§ **Exercise requirements**: Check every line of the data for the string "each" and copy the ones that have it.

Collected data section start

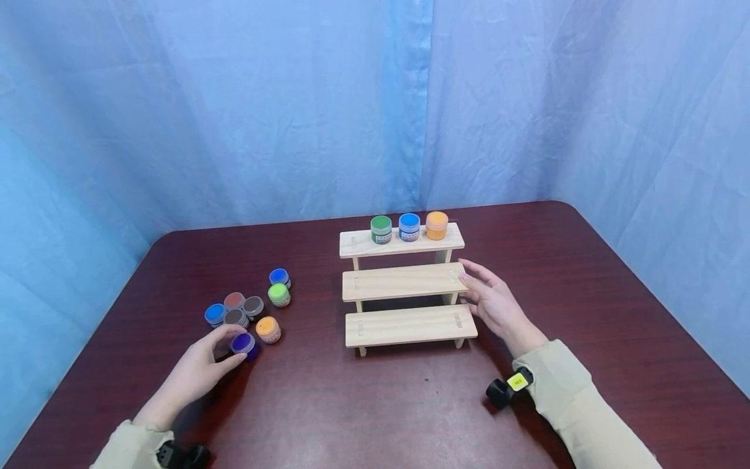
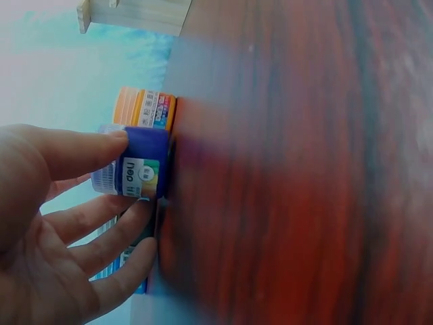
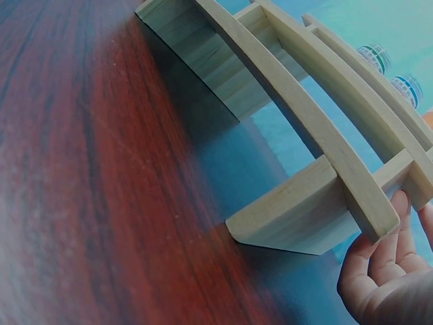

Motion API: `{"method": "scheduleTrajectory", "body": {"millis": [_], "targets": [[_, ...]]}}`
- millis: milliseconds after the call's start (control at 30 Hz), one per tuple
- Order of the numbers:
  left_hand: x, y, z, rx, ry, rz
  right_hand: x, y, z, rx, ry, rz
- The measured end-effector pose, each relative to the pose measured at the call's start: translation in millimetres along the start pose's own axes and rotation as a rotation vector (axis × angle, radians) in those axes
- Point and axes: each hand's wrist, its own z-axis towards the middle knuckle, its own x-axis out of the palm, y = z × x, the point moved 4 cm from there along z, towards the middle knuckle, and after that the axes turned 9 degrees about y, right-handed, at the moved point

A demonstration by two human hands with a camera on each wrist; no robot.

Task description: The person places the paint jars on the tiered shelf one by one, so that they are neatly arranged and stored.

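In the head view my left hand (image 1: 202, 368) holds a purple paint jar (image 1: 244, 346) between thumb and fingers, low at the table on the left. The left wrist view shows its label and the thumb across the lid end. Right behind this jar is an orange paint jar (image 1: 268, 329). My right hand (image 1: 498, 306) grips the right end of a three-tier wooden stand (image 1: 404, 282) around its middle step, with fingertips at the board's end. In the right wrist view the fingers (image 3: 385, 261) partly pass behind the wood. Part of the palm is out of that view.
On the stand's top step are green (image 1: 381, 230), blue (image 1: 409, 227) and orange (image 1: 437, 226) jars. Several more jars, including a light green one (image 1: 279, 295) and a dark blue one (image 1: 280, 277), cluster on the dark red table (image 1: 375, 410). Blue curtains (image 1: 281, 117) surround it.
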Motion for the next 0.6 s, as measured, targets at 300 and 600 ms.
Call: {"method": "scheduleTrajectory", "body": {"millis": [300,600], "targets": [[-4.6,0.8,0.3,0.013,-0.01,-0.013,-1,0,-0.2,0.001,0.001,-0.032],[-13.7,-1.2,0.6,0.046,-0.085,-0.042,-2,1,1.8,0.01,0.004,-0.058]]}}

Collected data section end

§ **Solution to the exercise**:
- The measured end-effector pose, each relative to the pose measured at the call's start: translation in millimetres along the start pose's own axes and rotation as a rotation vector (axis × angle, radians) in those axes
- Point and axes: each hand's wrist, its own z-axis towards the middle knuckle, its own x-axis out of the palm, y = z × x, the point moved 4 cm from there along z, towards the middle knuckle, and after that the axes turned 9 degrees about y, right-handed, at the moved point
A demonstration by two human hands with a camera on each wrist; no robot.

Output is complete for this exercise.